3) Some Finns’ views that integration is a one-way street is the surest way to create a society of insiders and outsiders. This will undermine Finland. Finnish culture and society has the means to inspire other national groups to take part in it.

4) As a result of the foreigners and especially their children and grandchildren, Finnish culture will enrich itself as a result. It will become stronger.

5) Foreigners, like Finns, have to be given opportunities to grow and develop. Like Martin Luther King said: a person should be weighed by his character NOT by his skin color. Like Finns, foreigners have the ability to bring new ideas. New ideas work if they are effective and successful.

6) Since the above-mentioned factors are in short supply these days — albeit changing slowly — there has to be a totally different view and attitude to the mindset. Without them we will fail miserably.


Finnish immigration policy is lost in time

July 3, 2008

Every country has a sensitive nerve. Find and touch it and you will hear pain – or outrage. In the US it is Washington’s unilateral approach to foreign policy, accepting that it was a crime against humanity to drop two atom bombs on Japan, in Spain it is the pillaging of Latin America from the 16th century, in France it is accepting that French culture has been relegated to a second-class global status, in Argentina it is being an animal rights advocate and in Germany it is exposing in great detail the crimes committed against the Jews and other nationalities during the Nazi regime.

What is Finland’s vulnerable nerve? In my opinion it is having a totally new look at Russia and immigration in general. Specifically, seeing these two latter matters as an opportunity – not as a gas pump to feed one’s nationalism and an opportunity to exploit to the maximum.

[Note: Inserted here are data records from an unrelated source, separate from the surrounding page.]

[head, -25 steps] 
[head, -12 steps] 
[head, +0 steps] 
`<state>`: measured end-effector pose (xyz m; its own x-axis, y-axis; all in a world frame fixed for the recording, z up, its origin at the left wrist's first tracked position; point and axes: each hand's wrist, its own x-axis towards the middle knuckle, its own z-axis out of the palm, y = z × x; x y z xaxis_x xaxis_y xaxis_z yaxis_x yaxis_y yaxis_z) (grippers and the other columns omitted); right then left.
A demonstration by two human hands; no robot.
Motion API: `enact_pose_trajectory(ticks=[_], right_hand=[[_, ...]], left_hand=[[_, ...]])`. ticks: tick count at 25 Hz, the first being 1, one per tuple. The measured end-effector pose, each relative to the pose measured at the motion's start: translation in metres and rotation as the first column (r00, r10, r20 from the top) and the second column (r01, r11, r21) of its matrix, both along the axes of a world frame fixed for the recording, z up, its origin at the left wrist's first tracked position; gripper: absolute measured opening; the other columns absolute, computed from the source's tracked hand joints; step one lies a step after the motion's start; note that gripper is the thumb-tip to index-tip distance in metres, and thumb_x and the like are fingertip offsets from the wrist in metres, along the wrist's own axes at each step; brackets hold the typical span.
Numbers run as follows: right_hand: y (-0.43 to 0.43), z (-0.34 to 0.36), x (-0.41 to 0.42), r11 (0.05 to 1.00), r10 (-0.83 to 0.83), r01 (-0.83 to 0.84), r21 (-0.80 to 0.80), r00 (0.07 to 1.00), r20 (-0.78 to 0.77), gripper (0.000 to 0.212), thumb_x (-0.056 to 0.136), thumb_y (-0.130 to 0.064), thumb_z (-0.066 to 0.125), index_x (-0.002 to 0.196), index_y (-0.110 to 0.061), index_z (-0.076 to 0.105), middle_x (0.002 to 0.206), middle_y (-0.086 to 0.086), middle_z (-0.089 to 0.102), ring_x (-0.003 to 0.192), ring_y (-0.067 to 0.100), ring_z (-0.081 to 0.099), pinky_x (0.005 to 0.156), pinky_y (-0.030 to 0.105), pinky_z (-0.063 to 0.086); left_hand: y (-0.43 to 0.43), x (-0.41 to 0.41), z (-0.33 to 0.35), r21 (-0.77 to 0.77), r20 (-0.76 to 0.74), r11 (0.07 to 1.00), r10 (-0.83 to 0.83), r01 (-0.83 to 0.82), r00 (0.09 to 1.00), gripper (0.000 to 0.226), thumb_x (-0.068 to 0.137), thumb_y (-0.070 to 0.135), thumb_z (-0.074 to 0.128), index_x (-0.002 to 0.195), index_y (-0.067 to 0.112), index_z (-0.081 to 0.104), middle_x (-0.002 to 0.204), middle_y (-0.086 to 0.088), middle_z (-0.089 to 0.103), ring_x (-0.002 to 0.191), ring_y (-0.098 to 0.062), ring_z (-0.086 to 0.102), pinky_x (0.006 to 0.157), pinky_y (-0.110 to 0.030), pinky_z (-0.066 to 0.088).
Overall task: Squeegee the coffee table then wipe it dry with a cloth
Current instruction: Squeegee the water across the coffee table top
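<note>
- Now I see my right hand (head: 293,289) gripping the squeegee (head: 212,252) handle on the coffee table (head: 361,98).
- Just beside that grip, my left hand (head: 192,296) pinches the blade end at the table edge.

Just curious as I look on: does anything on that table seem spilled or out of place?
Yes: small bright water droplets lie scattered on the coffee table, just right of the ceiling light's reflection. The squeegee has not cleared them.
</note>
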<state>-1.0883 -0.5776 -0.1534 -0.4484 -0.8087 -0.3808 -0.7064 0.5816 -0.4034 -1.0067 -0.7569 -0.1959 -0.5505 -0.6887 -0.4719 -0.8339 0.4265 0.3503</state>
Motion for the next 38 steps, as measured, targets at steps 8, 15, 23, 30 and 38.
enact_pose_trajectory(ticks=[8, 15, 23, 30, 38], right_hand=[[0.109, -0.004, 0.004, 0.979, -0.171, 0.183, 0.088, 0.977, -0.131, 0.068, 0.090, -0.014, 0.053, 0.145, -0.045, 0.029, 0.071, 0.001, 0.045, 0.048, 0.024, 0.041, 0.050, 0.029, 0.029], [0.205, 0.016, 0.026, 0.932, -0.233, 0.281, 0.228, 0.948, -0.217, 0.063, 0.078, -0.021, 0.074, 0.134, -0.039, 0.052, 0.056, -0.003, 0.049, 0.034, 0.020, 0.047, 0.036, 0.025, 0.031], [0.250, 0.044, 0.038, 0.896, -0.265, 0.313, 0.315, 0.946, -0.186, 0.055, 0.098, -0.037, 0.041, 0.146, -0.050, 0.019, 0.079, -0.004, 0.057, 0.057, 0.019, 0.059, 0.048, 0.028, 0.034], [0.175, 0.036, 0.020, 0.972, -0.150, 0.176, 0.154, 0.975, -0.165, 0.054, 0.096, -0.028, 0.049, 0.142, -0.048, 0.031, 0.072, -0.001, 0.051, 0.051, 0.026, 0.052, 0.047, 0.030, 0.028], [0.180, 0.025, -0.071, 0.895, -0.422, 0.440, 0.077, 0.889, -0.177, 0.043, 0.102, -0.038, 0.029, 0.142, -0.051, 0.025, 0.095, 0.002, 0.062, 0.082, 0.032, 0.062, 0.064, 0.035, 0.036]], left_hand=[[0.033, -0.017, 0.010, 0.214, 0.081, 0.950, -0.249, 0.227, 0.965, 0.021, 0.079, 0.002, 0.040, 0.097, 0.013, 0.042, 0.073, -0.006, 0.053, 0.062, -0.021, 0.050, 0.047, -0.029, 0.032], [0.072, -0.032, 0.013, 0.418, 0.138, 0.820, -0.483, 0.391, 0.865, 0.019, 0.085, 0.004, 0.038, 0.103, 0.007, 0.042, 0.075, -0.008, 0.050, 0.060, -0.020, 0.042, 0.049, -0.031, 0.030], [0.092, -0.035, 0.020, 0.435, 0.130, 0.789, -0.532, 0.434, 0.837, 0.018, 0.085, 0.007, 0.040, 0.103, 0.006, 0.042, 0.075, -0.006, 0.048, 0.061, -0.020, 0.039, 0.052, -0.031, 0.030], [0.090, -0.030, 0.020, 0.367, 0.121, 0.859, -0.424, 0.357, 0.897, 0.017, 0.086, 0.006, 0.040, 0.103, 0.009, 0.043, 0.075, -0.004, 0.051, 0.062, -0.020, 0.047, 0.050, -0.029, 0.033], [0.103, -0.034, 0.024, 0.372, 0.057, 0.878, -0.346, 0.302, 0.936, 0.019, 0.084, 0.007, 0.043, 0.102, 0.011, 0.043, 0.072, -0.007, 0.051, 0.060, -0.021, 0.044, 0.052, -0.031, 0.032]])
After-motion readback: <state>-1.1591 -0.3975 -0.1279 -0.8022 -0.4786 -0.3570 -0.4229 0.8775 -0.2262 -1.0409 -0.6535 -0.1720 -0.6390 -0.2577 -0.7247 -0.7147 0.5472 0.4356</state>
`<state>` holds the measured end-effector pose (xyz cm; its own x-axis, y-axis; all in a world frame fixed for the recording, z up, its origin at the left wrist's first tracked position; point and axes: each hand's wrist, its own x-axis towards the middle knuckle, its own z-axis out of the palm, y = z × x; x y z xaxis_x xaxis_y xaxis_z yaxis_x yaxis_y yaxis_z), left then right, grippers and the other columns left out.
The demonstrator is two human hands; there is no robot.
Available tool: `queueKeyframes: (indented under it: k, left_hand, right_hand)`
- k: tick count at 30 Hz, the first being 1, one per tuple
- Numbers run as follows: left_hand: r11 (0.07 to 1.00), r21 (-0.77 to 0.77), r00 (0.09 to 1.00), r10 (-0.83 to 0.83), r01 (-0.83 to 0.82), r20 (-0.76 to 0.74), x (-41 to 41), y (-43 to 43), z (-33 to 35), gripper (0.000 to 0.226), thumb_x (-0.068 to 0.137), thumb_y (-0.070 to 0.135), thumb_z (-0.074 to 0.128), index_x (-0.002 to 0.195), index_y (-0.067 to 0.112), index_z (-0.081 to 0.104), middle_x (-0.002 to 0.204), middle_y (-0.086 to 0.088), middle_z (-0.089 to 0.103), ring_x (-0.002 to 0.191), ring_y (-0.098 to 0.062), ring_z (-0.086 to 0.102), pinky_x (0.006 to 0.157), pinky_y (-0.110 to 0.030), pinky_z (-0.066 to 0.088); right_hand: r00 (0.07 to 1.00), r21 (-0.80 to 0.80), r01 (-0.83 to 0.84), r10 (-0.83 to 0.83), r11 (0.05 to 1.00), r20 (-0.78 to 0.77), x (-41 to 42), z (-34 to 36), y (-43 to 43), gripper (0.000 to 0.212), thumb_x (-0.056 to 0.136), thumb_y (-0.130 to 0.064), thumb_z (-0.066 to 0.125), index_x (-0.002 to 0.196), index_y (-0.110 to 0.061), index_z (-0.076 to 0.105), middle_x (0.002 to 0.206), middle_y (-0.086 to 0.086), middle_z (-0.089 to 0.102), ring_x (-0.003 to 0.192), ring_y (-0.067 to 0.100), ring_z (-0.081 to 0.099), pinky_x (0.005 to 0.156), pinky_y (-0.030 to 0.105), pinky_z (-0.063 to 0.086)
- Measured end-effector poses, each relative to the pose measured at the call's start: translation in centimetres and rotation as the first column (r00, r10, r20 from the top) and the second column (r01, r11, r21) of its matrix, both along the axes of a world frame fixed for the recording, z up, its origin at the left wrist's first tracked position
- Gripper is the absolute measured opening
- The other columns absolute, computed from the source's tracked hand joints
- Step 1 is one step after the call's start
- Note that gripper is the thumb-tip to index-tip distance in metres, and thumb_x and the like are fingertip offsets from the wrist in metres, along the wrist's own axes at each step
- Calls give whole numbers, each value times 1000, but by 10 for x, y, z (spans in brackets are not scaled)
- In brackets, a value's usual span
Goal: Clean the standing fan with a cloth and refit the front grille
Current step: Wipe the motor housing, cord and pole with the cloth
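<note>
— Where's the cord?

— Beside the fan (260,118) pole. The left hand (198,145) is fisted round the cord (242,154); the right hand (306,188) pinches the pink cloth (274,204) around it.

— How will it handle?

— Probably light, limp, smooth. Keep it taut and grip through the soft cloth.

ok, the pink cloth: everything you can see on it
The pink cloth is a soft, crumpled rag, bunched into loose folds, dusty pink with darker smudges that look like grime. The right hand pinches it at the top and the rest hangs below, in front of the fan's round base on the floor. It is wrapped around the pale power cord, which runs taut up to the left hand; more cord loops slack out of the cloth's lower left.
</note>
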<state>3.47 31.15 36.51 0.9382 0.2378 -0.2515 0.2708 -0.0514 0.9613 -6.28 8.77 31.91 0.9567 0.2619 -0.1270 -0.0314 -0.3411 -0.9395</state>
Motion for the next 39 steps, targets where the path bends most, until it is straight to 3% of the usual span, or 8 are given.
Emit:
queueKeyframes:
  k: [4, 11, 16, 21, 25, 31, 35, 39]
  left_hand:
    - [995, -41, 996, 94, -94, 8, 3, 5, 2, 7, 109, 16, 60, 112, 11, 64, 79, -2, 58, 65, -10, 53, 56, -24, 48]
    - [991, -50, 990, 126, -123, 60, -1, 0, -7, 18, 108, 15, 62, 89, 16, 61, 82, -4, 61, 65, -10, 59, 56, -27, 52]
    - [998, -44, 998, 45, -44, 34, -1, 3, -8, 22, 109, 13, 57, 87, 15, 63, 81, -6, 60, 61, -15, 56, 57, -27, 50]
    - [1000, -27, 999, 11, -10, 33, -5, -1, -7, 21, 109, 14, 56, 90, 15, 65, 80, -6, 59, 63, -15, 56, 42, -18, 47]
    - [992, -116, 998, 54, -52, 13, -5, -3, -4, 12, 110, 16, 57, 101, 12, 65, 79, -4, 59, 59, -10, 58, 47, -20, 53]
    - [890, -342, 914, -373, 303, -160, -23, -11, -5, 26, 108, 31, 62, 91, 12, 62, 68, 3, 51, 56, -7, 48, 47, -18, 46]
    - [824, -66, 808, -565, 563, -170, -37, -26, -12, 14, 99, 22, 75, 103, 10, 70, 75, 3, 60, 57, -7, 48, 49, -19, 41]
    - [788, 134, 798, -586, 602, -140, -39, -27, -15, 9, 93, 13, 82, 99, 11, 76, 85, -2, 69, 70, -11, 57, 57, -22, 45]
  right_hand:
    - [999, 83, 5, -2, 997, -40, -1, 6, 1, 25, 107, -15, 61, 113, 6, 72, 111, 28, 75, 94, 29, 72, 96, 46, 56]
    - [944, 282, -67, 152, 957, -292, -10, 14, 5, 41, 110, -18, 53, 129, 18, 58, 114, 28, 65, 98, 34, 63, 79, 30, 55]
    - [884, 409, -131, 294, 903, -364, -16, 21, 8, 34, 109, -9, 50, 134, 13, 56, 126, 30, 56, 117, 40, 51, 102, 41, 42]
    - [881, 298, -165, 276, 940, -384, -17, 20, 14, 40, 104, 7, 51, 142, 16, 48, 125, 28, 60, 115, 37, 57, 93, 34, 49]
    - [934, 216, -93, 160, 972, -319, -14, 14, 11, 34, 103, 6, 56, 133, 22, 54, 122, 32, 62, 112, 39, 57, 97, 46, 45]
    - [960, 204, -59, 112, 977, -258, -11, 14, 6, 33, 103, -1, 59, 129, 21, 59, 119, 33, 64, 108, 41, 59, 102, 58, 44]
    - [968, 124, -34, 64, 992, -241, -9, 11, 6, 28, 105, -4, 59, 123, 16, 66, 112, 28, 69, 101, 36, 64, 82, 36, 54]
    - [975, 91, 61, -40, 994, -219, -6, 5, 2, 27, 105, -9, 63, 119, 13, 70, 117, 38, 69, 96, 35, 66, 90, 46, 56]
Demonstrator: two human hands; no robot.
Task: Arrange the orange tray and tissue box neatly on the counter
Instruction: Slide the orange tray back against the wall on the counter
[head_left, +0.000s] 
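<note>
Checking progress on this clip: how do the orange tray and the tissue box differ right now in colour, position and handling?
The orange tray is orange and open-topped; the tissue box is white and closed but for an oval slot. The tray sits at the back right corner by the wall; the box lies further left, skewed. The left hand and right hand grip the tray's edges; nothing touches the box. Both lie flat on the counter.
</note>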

Those who know little about Finland will usually claim that the country has been hardened by its uneasy relationship with its giant eastern neighbor Russia. Three terrible wars (Civil, Winter and Continuation) shaped how some Finns saw the outside world. Basically it was seen as a threat compared with being an opportunity.

If anything, Finnish immigration policy, especially after the Second World War, reflects this attitude. Imagine, if the “white” Russians have caused so much harm to Finland, what kind of a unknown threat would other cultures pose on the country? Finland’s attitude towards outsiders had also been expressed in its antiquated foreign investment laws that prohibited foreigners from owning stakes in key industries such a forestry, own land etc. The law, which came into force in 1939, was only thrown into the trashcan of history after Finland became a EU member in 1995.

Even though I have a lot of hope that matters will eventually change for the better in Finland, I’m not holding my breath. Many of the policy makers who are now drafting Finland’s immigration and multicultural policy grew up during the cold war era, when Finland walked a very thin geopolitical line. Another factor that has kept Finland’s immigration policy lost in time is that it is guided mostly by nationalist emotions. How many foreigners or sons of foreigners wield enough power in Finland to influence such decisions? Very few – if none. The situation is a bit like being a white racially ignorant social worker from Alabama offering advice to Blacks in Harlem. The best people to help such Blacks are the Blacks from Harlem.

To conclude, Finland’s stance and policy on immigration is like the internationalization that Finnish companies underwent in the 1980s. They became “international” companies but had few if any non-Finns working for them.